You have a lot of options, when it comes to building a raised bed, not only in terms of construction material, but also size and shape.
The most common options for materials are:
Railway sleepers: These can be found on classified listings websites and generally sell for around £15 each, depending on size and shape.
Decking boards: Easy to get a hold of and transport, can be found at most garden and DIY stores. They range from around £3 – £10 each.
Clip together plastic boards: These are probably the simplest way of constructing a raised bed and they last many years too, but the time saved will be made up for in cost.
Old wood: Reclaimed wood, spare and cutoffs are a favorite of allotment users everywhere.

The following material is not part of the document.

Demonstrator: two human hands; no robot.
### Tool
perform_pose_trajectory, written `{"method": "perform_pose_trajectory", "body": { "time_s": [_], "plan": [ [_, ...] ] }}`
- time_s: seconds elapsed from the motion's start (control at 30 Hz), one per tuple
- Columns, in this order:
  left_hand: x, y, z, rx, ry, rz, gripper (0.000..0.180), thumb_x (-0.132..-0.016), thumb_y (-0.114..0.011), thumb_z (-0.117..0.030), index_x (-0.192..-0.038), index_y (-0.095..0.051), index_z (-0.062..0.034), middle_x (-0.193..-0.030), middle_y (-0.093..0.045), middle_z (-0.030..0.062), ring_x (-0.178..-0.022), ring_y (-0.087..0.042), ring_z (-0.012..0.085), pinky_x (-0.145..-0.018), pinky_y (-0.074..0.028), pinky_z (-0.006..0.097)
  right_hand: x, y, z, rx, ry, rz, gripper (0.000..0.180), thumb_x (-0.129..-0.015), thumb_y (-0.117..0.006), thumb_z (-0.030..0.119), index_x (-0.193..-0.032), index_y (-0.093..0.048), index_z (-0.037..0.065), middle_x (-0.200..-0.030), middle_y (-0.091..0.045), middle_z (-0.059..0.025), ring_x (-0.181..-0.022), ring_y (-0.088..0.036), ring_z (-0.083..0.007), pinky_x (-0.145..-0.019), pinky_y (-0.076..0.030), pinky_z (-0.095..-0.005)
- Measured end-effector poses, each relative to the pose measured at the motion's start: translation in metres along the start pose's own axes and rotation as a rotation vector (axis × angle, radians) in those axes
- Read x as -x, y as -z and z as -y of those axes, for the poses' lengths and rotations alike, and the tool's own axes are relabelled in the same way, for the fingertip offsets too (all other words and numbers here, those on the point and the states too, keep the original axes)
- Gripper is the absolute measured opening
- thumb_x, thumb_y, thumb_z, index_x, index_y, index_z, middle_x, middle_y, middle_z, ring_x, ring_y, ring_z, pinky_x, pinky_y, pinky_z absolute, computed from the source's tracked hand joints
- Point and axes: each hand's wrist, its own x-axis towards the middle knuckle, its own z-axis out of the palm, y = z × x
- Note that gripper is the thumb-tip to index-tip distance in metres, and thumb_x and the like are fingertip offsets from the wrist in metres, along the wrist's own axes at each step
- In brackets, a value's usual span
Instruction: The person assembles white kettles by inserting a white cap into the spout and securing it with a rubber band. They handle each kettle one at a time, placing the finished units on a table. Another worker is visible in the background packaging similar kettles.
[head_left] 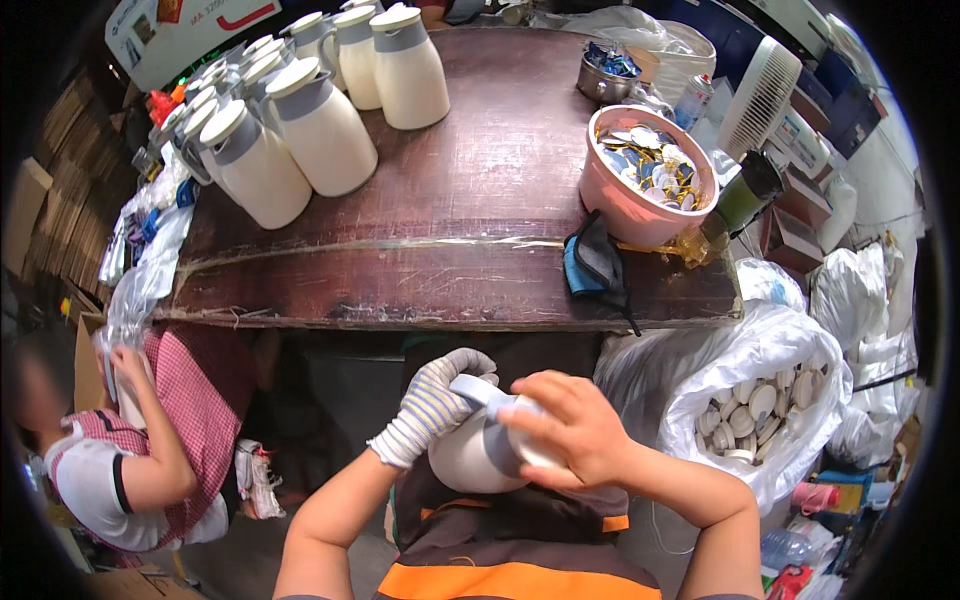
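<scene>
A cream-white jug (470, 455) with a grey collar is held in the lap, below the near edge of the dark wooden counter (470, 200). It is tipped on its side, with its long axis running roughly left to right; the rounded base points toward the lower left and the grey top toward the right. The grey handle (478, 388) is turned upward. The left hand (432, 405), in a striped knit glove, is closed in a grip around the handle. The bare right hand (570, 425) is curled over the jug's top end, its fingers pressed on the collar. Upright jugs of the same kind (300, 130) are ranged on the counter's far left, and a pink bowl of round caps (648, 175) is seen at its right.
</scene>
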Motion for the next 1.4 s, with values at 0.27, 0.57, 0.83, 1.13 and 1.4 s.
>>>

The option you go for is really down to you, they all require tools to do the job, other than the plastic clip together. So if you’re not comfortable using an electric drill, saw or screwdrivers, then that’s the option for you.
Recommendation: Don’t be silly and build this in the snow (if it can be avoided). Not only is it cold, but also the wood being wet will give a weaker grip for the screws than if it’s dry, I will be adding some extra screw when the wood drys out, to strengthen the structure.
I much prefer going for wood, I love the look of it in the garden and I enjoy putting them together. For this example construction, I’m using decking boards, as it’s a cheaper option than railway sleepers. As I need to build 7 of these beds, I really need to think about costs.
The first thing to do is think about the shape and size, you want the bed to be. You need to ensure that you’re going to be able to reach every part of it, as you want to be able to plant and weed the entire bed. I’m making a walkway to my greenhouse from these beds, so that’s what decided the the width for me, it needs to fit at the side of the greenhouse door, without going onto the path. I kept the length the size of the original boards, this ensures all the edges are perfectly straight and saves me some cutting time.
So, measure up and mark all the boards that need cutting. It is a good idea to have some left over or spare wood you can attach to the corners, which can be dug into the ground for extra support.
I have used off cuts for the corner supports, these are going to be screwed onto the main bed prior to putting them into the ground. They need to be strong enough to keep it in place and support all the boards once your bed is filled with soil/compost.
So lets begin. First of all, get two of your 4 corner supports and your chosen wood for the main bed. I’m going 3 decking boards high, so I need 3 of my widths. These are now screwed into the corner pieces to create your first side, I put two, 2 inch screws in both sides of each board.
Repeat this process to create your second width side.
Now you want to attach your long boards to the two sides. If you have someone who can give you a hand with this, it certainly makes it easier. I leaned one of the sides against a chair and my partner held the other side, while I screwed in the first board, again putting two, 2 inch screw in both ends of each board.
Attach all of your boards for your chosen height (in this case 3), then carefully turn the whole thing over and attach the rest. Make sure they are all flush against not only each other, but the width sides too. You will risk not only having a slanted raised bed, but also one where soil and water can easily escape, if you don’t get this right.
Once the boards are all attached, you’re done. Simply dig some holes where your feet supports are going to be, place your bed, burying the feet and fill.